5 Essential Things You Need to Know About SEO to Have an Effective Website
SEO, or Search Engine Optimization, is a hot topic right now. Everyone is wondering how to get a website to “rank”, to be one of the top results when someone enters a term in a search engine. Most small businesses need a web presence of some kind. A healthy web presence is essential so that your customers or potential customers can find you. The higher you rank, the easier you are to find (people really just don’t scroll down past the top results!).
SEO can be complicated, but understanding these essential truths about SEO will go a long way to helping you to maximize your website for search.
#1: You Can’t Trick the Algorithm, Google is Smarter than you
Search Engine Optimization is a collection of strategies designed to help you to rank higher in searches.
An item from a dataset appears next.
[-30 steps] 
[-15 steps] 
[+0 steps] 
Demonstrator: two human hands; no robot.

SEO strategies are usually divided into two categories; White hat, or good strategies which can take a long time and are based on understanding how people search, and Black hat, or strategies which attempt to trick or manipulate search engines. Black Hat strategies, in addition to being shady and dubious, also DON’T WORK. If an idea seems sneaky, or too good to be true, or in any way dishonest, then don’t bother. Such strategies include: hiding superflous keywords in white text (so they aren’t visible to the naked eye), link farms, link exchanges, anything that you don’t earn by providing a quality product or content. Not only is Google smart enough not to give you credit for these sneaky tactics, this kind of behavior can actually get you banned on google, which means your website wont show up at all.
#2: Pick Good Keywords
Choosing SEO keywords is all about understanding how people search. Imagine I am someone who wants to find you. What would I enter in a search box if I was looking for you? Imagine a circumstance where I am looking for something, find your website and then become completely ecstatic that I found you… What keywords would I have entered? Understanding how people search is the heart of white hat SEO. Your keywords are the root of that understanding. Using only your keywords, could people understand what your mission is/what your business does? SEO is all about helping people find you, and knowing what they are searching for is the first step for SEO.
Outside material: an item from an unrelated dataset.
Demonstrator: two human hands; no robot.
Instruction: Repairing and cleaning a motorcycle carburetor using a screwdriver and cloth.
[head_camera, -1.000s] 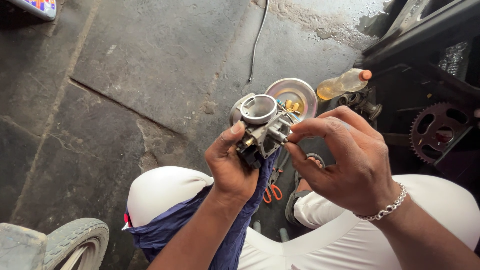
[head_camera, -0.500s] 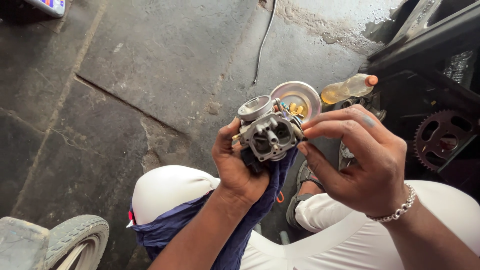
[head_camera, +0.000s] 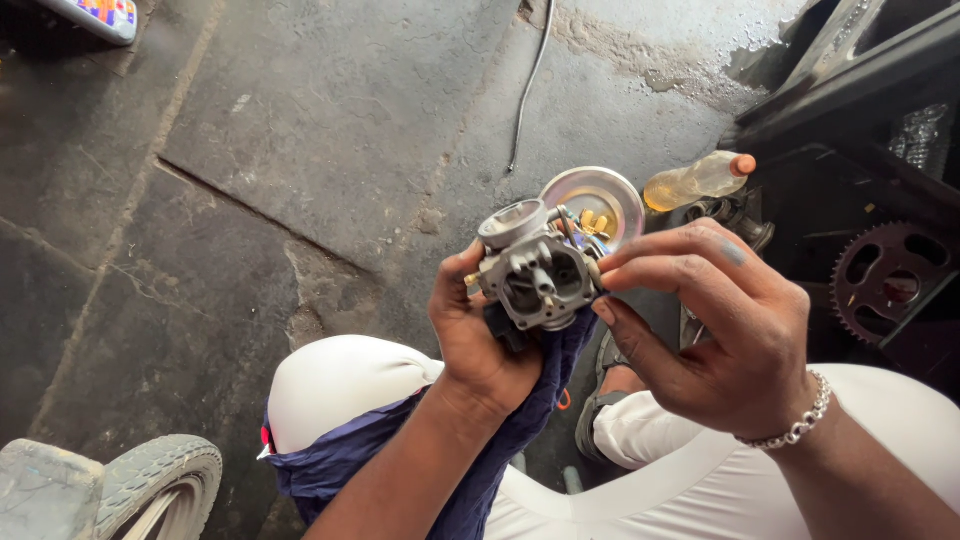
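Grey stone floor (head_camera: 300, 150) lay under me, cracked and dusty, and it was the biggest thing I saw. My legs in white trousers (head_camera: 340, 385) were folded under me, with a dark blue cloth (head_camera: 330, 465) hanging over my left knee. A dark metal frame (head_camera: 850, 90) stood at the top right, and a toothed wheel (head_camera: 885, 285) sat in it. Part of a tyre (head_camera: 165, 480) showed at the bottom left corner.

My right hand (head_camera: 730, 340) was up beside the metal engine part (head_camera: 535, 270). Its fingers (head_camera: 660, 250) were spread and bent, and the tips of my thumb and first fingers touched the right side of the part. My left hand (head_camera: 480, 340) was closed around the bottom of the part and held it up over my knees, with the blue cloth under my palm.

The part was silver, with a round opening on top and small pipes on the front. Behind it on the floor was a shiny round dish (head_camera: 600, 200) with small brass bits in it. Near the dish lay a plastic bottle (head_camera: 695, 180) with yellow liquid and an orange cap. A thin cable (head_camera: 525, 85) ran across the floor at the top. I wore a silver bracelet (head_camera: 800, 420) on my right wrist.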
#3: On Page Optimization requires a professional web designer
Any tactic worth doing is worth doing right. SEO On page factors are those factors that live on your website which you can control. Things like meta tags, URL structure, site directory navigation, and anchor text. If you don’t know what these things are, you are not alone. These are not simple, do it yourself, concepts to implement in a web page design. There is a reason that people go to school and get degrees in computer science and engineering to be able to build websites. Get a professional to set up your site so that it’s done right, the first time.
#4: The most important place to put your keywords is in the title in the <head> tag
In fact, this may be the most important text on your entire website. If you don’t know what this means, see #3 above.
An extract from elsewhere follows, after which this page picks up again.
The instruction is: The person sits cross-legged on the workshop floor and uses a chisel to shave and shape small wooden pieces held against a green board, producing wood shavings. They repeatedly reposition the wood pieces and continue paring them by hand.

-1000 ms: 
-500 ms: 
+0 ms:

#5: At the end of the day, SEO is all about inbound links
When you talk about search engine optimization it’s important to understand that the Search Engines like Google, Yahoo and Bing want to provide the searcher with the best results for their search query.
That’s their business. And how they compete is by providing people who search for them with the best possible results for their search.
How do they decide who’s site is “the best”? Google was created by two Stanford grad students. They based their evaluation of websites on the same structure that thesis papers are evaluated.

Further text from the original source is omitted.